▶ **TASK REQUIREMENTS**: Examine each line of the data. Copy those that contain the string "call".

▶ **SOURCE DATA**:
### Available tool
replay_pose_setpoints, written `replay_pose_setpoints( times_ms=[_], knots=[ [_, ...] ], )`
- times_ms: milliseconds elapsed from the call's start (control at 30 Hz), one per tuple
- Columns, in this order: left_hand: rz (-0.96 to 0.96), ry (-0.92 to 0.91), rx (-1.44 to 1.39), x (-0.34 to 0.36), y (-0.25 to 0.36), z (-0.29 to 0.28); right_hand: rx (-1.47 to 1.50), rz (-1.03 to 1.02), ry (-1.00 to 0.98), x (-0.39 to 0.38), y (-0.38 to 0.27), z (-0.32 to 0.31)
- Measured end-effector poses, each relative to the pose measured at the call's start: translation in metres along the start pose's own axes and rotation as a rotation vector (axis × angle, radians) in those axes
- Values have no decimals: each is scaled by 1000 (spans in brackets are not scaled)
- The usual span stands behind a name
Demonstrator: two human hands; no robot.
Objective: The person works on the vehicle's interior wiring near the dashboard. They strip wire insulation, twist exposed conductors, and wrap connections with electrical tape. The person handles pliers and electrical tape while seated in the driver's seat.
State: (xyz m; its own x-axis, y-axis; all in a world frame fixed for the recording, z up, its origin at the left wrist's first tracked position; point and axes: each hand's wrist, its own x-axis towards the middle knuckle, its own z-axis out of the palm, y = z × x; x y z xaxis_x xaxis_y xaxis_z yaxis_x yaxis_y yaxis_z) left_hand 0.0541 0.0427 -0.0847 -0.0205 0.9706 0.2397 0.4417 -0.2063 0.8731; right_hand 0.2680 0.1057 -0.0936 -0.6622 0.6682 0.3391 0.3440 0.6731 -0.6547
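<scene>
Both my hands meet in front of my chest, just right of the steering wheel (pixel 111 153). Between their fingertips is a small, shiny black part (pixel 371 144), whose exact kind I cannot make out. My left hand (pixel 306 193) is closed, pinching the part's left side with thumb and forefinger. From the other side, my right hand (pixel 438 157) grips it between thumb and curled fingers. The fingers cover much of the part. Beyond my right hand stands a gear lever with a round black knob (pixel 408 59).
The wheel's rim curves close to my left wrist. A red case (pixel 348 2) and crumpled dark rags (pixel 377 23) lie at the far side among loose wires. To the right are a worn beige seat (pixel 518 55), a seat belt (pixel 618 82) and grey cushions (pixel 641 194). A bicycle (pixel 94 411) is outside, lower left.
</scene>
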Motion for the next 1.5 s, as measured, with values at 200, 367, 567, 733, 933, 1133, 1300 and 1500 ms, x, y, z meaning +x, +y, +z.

▶ **EXPECTED OUTPUT**:
- times_ms: milliseconds elapsed from the call's start (control at 30 Hz), one per tuple
- Measured end-effector poses, each relative to the pose measured at the call's start: translation in metres along the start pose's own axes and rotation as a rotation vector (axis × angle, radians) in those axes

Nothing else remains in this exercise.